> THE PROBLEM:
Restate the data below word for word. Skip any images it contains.
───
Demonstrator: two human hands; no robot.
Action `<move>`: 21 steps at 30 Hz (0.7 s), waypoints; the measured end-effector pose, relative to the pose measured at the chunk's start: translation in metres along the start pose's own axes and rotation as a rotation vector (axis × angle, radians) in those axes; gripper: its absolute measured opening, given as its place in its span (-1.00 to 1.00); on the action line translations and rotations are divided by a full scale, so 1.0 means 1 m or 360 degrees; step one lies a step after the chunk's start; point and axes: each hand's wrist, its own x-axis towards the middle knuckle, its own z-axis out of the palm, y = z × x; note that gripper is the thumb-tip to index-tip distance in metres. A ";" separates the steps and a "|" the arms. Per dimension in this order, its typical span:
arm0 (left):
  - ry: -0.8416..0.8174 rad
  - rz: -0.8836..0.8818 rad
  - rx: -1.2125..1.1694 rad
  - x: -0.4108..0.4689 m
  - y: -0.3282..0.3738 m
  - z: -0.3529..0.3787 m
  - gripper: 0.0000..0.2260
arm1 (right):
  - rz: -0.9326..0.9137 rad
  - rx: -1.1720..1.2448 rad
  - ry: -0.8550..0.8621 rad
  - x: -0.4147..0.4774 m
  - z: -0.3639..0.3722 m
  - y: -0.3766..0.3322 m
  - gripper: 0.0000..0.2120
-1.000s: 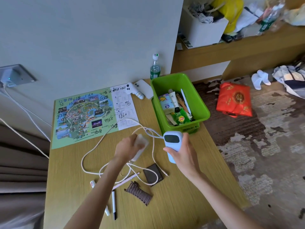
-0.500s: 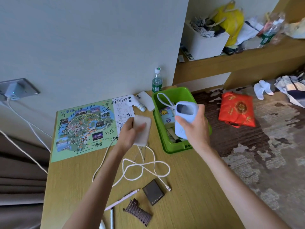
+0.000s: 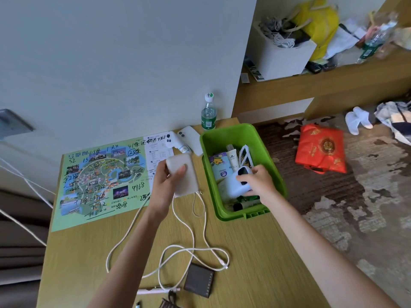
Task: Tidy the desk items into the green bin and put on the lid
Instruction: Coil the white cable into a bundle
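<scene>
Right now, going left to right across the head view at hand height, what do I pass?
Park map → left hand holding the white power bank → right hand lowering the blue device into the green bin → red bag on the floor.

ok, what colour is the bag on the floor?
Red with gold print, clearest in the head view.
</scene>
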 end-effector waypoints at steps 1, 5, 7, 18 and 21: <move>0.0011 -0.0007 0.0005 0.003 -0.001 0.000 -0.71 | 0.0092 0.0032 -0.0041 0.003 -0.002 0.002 -0.70; 0.0034 -0.0026 0.0002 0.010 -0.003 0.005 -0.69 | 0.0180 -0.0219 -0.0153 0.006 -0.012 0.003 -0.88; 0.0026 -0.0040 0.0008 0.011 -0.003 0.010 -0.70 | -0.0037 -0.0927 -0.0131 0.003 -0.016 0.000 -0.75; -0.0398 0.0167 0.0544 0.006 0.009 0.068 -0.73 | -0.0464 0.0192 -0.0440 -0.033 -0.014 -0.031 -0.71; -0.0556 0.0423 0.0891 0.006 0.012 0.084 -0.81 | -0.0460 0.0162 -0.0429 -0.031 -0.018 -0.033 -0.78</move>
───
> ANSWER SECTION:
Demonstrator: two human hands; no robot.
Action `<move>`: 21 steps at 30 Hz (0.7 s), waypoints; the measured end-effector pose, relative to the pose measured at the chunk's start: translation in metres along the start pose's own axes and rotation as a rotation vector (axis × angle, radians) in those axes; gripper: its absolute measured opening, given as its place in its span (-1.00 to 1.00); on the action line translations and rotations are divided by a full scale, so 1.0 means 1 m or 360 degrees; step one lies a step after the chunk's start; point and axes: each hand's wrist, its own x-axis towards the middle knuckle, its own z-axis out of the palm, y = z × x; note that gripper is the thumb-tip to index-tip distance in metres. A ";" separates the steps and a "|" the arms. Per dimension in this order, its typical span:
arm0 (left):
  - ry: -0.8416..0.8174 rad
  - rz: -0.8836..0.8818 rad
  - rx: -1.2125..1.1694 rad
  - x: -0.4108..0.4689 m
  - y: -0.3282..0.3738 m
  - z: -0.3529..0.3787 m
  - gripper: 0.0000..0.2260
arm1 (right):
  - rz: -0.9326..0.9137 rad
  - rx: -1.1720..1.2448 rad
  - ry: -0.8550..0.8621 rad
  - x: -0.4147..0.4774 m
  - z: -0.3639..0.3722 m
  - y: -0.3766..0.3322 m
  - gripper: 0.0000..0.2120
-1.000s: 
-0.500s: 
+0.000s: 
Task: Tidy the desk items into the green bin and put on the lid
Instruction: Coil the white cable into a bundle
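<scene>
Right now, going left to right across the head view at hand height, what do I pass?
Park map → left hand holding the white power bank → right hand lowering the blue device into the green bin → red bag on the floor.

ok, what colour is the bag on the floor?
Red with gold print, clearest in the head view.
</scene>
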 end-effector waypoints at steps 1, 5, 7, 18 and 21: <move>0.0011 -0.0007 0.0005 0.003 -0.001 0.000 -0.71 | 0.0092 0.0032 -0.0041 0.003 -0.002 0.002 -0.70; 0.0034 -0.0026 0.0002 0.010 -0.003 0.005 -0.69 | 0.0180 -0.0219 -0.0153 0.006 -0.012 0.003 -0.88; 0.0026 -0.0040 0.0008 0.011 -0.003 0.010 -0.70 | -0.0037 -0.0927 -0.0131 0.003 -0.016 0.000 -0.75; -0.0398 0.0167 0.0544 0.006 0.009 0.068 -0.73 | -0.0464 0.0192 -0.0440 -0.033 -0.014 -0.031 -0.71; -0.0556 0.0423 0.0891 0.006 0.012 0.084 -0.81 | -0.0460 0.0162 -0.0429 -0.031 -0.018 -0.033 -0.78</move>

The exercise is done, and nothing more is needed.